F 5′-CTGTGGATGACTGAGTACCTG-3′
R 5′-GAGACAGCCAGGAGAAATCA-3′
Bax
F 5′-GACTCCCCCCGAGAGGTCTT-3′
R 5′-ACAGGGCCTTGAGCACCAGTT‐3′
Caspase-3
F 5′-TGTCATCTCGCTCTGGTACG-3′
R 5′-AAATGACCCCTTCATCACCA-3′
Housekeeping gene (GAPDH)
F 5′-CAAGATCATCAGCAATGCCT-3′
R 5′-GCCATCACGCCACAGTTTCC-3′.
Real-time PCR was performed on an ABI Plus one system using SYBR® Premix Ex Taq™ (Takara Bio Inc., Japan). The reaction conditions were pre-denaturation at 94 °C for 3 min; followed by 40 cycles of denaturation at 94 °C for 10 s, annealing at 59 °C for 30 s, and extension at 72 °C for 20 s. The expression of Bax, Bcl-2, and Caspase-3 genes was normalized to the housekeeping gene and quantified using the 2−ΔΔCt method.
Combined effect of nanoparticles and ionizing radiation
The combined effects of Fe3O4@Cus–PEG NPs and ionizing radiation (at different doses) were evaluated using equations established by Ito et al. (Ito et al., 2007). [NP], [IR], and [NP + IR] representative the percentage of cell viability after treatments with Fe3O4@Cus–PEG NPs, ionizing radiation, and a combination of nanoparticles with ionizing radiation, respectively.

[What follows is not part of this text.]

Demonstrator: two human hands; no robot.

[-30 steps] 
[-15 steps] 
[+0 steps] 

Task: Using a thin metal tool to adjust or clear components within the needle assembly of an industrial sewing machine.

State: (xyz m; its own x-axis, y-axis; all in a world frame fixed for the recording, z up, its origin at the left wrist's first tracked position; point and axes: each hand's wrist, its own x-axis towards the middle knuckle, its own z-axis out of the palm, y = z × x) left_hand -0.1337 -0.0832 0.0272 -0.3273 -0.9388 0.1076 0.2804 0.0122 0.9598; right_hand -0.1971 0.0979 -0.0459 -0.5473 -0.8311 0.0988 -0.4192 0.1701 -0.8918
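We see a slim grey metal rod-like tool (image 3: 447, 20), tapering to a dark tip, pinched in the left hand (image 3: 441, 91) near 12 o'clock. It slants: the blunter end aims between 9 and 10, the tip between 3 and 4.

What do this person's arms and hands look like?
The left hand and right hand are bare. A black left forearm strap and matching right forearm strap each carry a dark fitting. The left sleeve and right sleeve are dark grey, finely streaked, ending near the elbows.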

The combined effects were calculated as follows:
[NP + IR] < [NP] × [IR]/100, synergistic effect.
[NP + IR] = [NP] × [IR]/100, additive effect.
[IR] < [NP + IR], if [NP] < [IR], antagonistic effect.
Statistical analysis
All assays were carried out in triplicate and repeated three times. Data were presented as mean ± standard deviation (SD). To statistically analyze the data, one-way analysis of variance (ANOVA) analysis was performed by GraphPad Prism software (version 6). P < 0.05 was considered to be statistically significant.